CAMPARI Documentation - Introduction
Download and Install
Instructions on how to obtain a copy of CAMPARI are provided on the Download page. Installation instructions are found in the corresponding section of the documentation. Please note that we have almost exclusively used CAMPARI on commodity hardware using Intel and AMD chips running more or less standard Linux operating systems of the RedHat (CentOS), SuSE, or Ubuntu/Debian flavors. Recent CPU-only partitions at the Swiss Supercomputing Center (CSCS) (of both Piz Daint and Alps), which are or used to be Cray-based systems, also successfully run the CAMPARI software. If you manage to build the program on unusual hardware or other operating systems, please let us and the rest of the user base know via our SourceForge page. We ourselves have compiled but not used extensively CAMPARI on both Windows and MacOS (with some limitations).Start Running Simulations
Unlike most other simulation software, CAMPARI uses only a single executable (possibly in different flavors, compiling in MPI or OpenMP support or both) that is driven exclusively by a key-file. The only exception to this is the data mining workflow that obviates the notion of a simulation system (executable "camp_ncminer"). In our opinion, having all or most of the offered functionality "under the same hood" simplifies working with CAMPARI. The basic command line for running any CAMPARI simulation or analysis task in a shared memory parallel execution mode will therefore be (assuming a Unix-shell):
cd ${EXEC_DIR}/
${CAMPARI_HOME}/bin/{ARCH}/campari_threads -k ${EXEC_DIR}/sample.key > sample.log
CAMPARI always writes to the current working directory, and will overwrite output files with nonunique names. Again, this is intended, and might differ from the workflow implemented by other simulation software. In serial or OpenMP-only execution, the log-file will be written to standard out and should normally be captured for inspection ("sample.log" above). The above command line also makes it clear that a thorough understanding of the relevant keywords is what makes CAMPARI an efficient tool in the users' hands.

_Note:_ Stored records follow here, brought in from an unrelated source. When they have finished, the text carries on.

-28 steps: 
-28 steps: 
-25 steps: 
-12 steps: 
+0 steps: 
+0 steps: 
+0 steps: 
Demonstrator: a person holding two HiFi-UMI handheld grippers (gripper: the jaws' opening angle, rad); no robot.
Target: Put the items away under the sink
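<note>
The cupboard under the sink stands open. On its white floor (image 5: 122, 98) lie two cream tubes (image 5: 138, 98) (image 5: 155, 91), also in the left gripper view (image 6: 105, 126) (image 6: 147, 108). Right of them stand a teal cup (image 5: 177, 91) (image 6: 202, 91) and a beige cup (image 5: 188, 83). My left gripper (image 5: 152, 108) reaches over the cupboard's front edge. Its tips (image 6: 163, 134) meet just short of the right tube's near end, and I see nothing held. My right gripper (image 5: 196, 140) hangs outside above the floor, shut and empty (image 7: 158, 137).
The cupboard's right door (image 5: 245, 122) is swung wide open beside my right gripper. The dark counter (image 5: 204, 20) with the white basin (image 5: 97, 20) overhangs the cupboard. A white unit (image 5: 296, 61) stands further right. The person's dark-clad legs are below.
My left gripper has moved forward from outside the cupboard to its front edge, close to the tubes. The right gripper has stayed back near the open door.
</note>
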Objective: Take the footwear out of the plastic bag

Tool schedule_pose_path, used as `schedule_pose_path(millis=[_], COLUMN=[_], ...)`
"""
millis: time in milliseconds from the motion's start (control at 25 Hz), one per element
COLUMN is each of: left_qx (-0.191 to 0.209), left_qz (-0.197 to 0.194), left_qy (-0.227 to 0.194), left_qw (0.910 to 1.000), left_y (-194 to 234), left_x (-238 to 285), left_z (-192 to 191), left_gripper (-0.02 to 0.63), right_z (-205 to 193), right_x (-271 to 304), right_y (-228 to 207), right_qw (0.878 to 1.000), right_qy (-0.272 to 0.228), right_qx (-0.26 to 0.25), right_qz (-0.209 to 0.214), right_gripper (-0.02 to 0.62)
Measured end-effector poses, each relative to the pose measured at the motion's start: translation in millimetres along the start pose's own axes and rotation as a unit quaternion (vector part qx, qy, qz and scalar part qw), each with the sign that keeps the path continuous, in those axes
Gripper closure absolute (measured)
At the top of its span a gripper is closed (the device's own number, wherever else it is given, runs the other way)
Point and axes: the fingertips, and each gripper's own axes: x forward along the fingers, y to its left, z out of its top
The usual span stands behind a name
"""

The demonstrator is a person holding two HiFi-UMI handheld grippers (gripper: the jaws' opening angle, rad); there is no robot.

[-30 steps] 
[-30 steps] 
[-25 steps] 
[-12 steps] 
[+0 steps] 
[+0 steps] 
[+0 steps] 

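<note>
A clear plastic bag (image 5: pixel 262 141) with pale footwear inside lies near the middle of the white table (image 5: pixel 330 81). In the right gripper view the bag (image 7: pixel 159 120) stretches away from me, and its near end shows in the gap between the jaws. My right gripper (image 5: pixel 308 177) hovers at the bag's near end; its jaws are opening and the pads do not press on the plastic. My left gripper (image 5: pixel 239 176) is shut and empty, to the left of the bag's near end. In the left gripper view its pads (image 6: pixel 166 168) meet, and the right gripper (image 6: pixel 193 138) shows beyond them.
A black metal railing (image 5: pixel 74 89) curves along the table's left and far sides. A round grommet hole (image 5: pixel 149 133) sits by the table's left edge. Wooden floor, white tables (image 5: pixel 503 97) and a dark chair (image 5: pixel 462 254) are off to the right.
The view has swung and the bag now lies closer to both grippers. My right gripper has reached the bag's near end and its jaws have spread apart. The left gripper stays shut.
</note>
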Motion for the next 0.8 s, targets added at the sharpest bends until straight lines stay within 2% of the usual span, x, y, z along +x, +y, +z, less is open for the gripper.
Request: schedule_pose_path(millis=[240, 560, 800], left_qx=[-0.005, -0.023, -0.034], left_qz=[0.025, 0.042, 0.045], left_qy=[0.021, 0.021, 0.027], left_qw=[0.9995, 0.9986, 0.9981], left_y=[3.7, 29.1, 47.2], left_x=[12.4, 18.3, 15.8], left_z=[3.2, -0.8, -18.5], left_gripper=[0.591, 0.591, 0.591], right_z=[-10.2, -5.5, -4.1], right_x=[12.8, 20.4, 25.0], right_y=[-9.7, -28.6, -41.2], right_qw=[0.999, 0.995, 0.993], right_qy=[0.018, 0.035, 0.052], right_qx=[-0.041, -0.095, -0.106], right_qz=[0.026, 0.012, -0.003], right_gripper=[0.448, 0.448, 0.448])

A comprehensive list of all keywords is part of the documentation, and typically this is the file users will refer to most often. In the beginning, however, it may prove useful to have a look at our tutorials. The latter have the advantage of leading the practitioner through a series of steps that construct a key-file suitable for the computation the respective tutorial is concerned with. This allows an easier point of entry as it filters the information down to the scope of a specific simulation. Keywords, input and output files, and some special topics (e.g., sections of parameter files) are html-linked throughout the documentation allowing easy navigation through sets of related content (also from the tutorials).
All CAMPARI simulations require at least two auxiliary input files: a file with a sequence specifying the system to be simulated and a parameter file. There is a section of the documentation dedicated to explaining the formats of user-generated input files (such as the sequence file). The parameter files are editable, but are shipped with CAMPARI under the assumption that they are most commonly going to be used "as is". A list is provided here, and their structure is explained in another dedicated section of the documentation.
In the executable implementing the dedicated data mining workflow, the required input files are different, but the general execution pattern is the same:
cd ${EXEC_DIR}/
${CAMPARI_HOME}/bin/{ARCH}/camp_ncminer_threads -k ${EXEC_DIR}/data_mining.key > data_mining.log
You can consult the corresponding keyword section or Tutorial 14 for further details.
Look at the Output
When running simulations with it, CAMPARI can print spatial information (trajectory data) of the system evolving under some form of sampling algorithm in a number of community formats. CAMPARI will also produce a variable number of additional output files that are documented in detail elsewhere. Almost all of the analyses can be performed "on-the-fly" meaning that data are accumulated and/or averaged throughout the simulation. This is unusual but can be an advantage as it circumvents writing large amounts of data to disk. Such on-the-fly analyses can also be augmented, and new ones can be added by means of user-supplied Python code (a feature available since version 5.0). For quantities which rely on precise details of fluctuations (such as most free energy estimates) or average across many identical particles (like water-water pair correlation functions), this logic can offer a favorable trade-off since it will allow many more samples to be analyzed than conventional means would typically allow. Such a logic can even be required: for instance, for quantities that are not computable after the fact, such as estimates dependent on particle velocities. It is of course possible to use the key-file to disable all auxiliary analysis and analyze the trajectory data during post-processing. This would mimic the more conventional workflow in the simulation community. In exactly the same vein, CAMPARI can analyze a preexisting trajectory in a special analysis mode. This means it can be, with minimal modifications, used to perform mundane but tedious tasks such as the conversion of trajectories between different formats. Generally speaking, in this analysis mode, the exact same type of information can be utilized that is available during simulations. This can be a fundamental advantage over conventional trajectory analysis tools, which generally treat trajectory files as sets of coordinate vectors only.Optimal Use of CAMPARI
The most important key toward performing meaningful simulation tasks in any molecular simulation software is a sound understanding of statistical mechanics. It is of course outside of the scope of the software and this documentation to address this. CAMPARI does, however, attempt to simplify things as follows:- CAMPARI attempts to simplify certain auxiliary tasks such as the generation of random starting structures for running otherwise identical simulations in "batch"-mode.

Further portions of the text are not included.